Artistes de tous les fiEstivals
Vivant parmi les vivants. Écrivain, poète, plasticien belge francophone d’extraction hainuyère.

Depuis plus de 20 ans, Otto Ganz occupe une place particulière dans l’espace littéraire et pictural francophone, belge et au-delà. La matière d’Otto Ganz est dangereuse, déjantée, comme une roue folle… une telle audace impressionne. Elle est moins d’un « esprit fort » que d’un authentique écrivain. (Caroline Lamarche, 2001).

Voix inclassable pour les uns (Véronique Bergen, 2018), « poète rare » pour les autres (Vincent Tholomé, 2017), ses critiques relèvent le paradoxe de l’essentiel et du contour qui constitue son cheminement. Sous une diversité d’expressions — poétique, romanesque, plasticienne —, l’œuvre d’Otto Ganz se confronte aux expériences-limites et s’adonne à la traversée des apparences. La radicalité de son geste se traduit dans le choix de la densité. Une densité atomique de la pensée et une densité intensive du verbe qui se tiennent au plus loin de la pesanteur et des conventions. (Véronique Bergen, Le Carnet et les instants, mars 2020).

Une dizaine de romans (Éditions les Éperonniers, Blanche, Hors Commerce, maelstrÖm reEvolution, etc.) et autant de recueils de poésie (Éditions du Cygne, maelstrÖm reEvolution, Le Taillis-Pré, L’Amourier, L’Arbre à Paroles, etc.) tracent un univers complet dans lequel s’impriment les vibrations de notre époque, revisitées par une recherche littéraire et artistique stricte. On le sait : ouvrir un livre d’Otto Ganz est à chaque fois une expérience forte, une visite de labyrinthe. Une visite d’un monde circulaire où l’on se cognera trente-six fois à des murs mal éclairés. Où l’on perdrait son temps à chercher un fil d’Ariane. Où il nous faut accepter d’avancer par sauts. Petits bonds de grenouille. Comme si Otto Ganz inventait le chemin au fur et à mesure. (Vincent Tholomé, Le carnet et les instants, 2017).

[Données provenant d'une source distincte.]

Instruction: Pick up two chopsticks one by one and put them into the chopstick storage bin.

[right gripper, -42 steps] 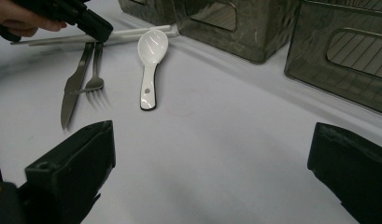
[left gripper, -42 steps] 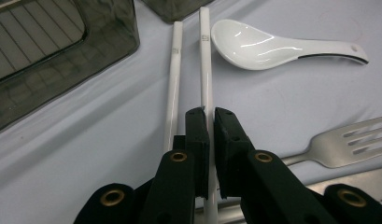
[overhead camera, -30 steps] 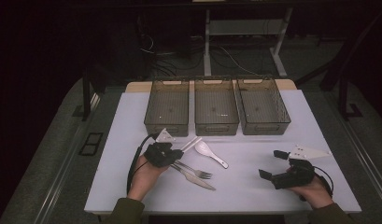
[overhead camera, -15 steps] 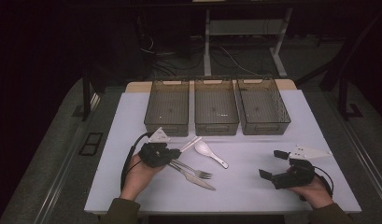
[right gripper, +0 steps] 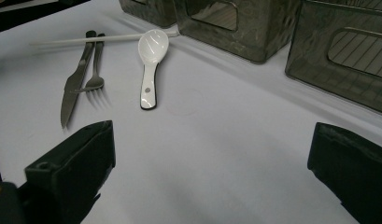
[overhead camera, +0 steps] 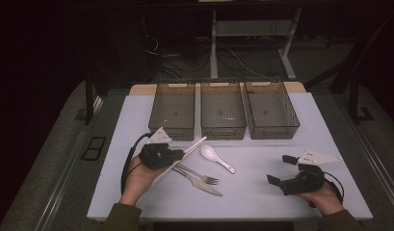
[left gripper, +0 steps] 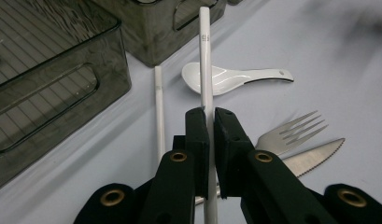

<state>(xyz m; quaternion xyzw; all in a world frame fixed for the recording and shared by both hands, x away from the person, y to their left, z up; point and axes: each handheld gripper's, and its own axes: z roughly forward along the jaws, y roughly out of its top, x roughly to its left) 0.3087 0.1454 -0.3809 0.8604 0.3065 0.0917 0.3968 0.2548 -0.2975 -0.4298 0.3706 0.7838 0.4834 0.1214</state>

Ce chemin, Otto Ganz le découvre autant qu’il l’invente via toutes voies possibles, polyphoniques parfois (Denys-Louis Colaux, Anne Gilbault) mais toujours singulières : poétiques et romanesques mais aussi picturales et plastiques. Toutes ces voies visent un identique absolu, innommable, souvent déçu mais inlassablement redéposé sur le métier.

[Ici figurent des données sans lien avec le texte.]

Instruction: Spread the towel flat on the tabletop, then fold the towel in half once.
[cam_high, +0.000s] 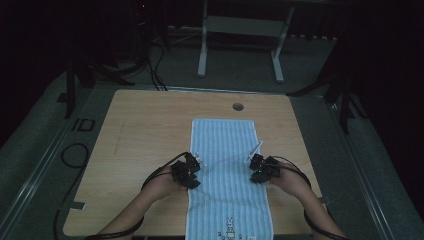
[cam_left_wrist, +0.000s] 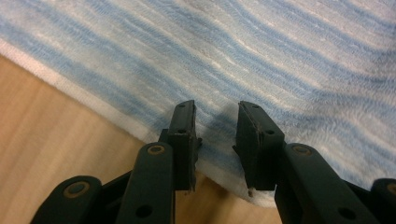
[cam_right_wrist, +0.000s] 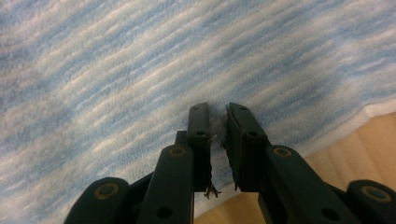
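1. The towel (cam_high: 227, 170) lies flat along the table (cam_high: 145, 130), its near end at the near edge.
2. Left gripper (cam_left_wrist: 215, 122) and right gripper (cam_right_wrist: 217, 120) stand slightly parted over the side hems, pinching nothing.
3. Closing now risks catching only fluff, or bunching the cloth sideways.

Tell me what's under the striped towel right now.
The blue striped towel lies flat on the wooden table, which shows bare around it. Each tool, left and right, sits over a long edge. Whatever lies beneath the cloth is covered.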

Quelques présences en anthologies et catalogues d’artistes, un prix de l’Académie Royale (Prix Polak 2005) et une fierté : la réédition de La vie Pratique (éd. Blanche, Paris, 2001) dans la collection patrimoniale Espace Nord en 2017.

« De la littérature dont on aurait soigneusement fait fondre le gras. » (Vincent Tholomé, 2017)

Rien du tout
Pour autant qu’il l’englobe

Un bluesman blanc, un mélodiste noir, de veine noire
Denys-Louis Colaux

Otto Ganz possède cette vertu à nulle autre pareille du viscéral pudique et de l’obscène élégant.
Pascal Perrot

Il publie chez maelstrÖm des livres qui sont les fruits d’un travail à quatre mains : L’arbre d’Apollon (roman) avec Denys-Louis Colaux, Ecce Homo (poésie) avec Werner Lambersy, On Vit drôle avec Anne Guilbault (coédition Adage/Maelström), La Toute fine ombre des fleurs avec la plasticienne Catherine Amathéü, et Manifeste de figuration contemplative (compAct #12) avec Catherine Amathéü. En 2015 il publie Mille gouttes rebondissent sur une vitre (l'Arbre à paroles, Amay).

Du fond d'un puits, paru dans la collection 414 (livres doubles dont un est à offrir), a reçu le Prix Eugène Schmits de l’Académie royale de langue et de littérature françaises de Belgique.

Son nouveau livre Prière de l'exaltation sort en mai 2021 dans la même collection 414 devenant ainsi le premier auteur avec deux titres dans cette collection.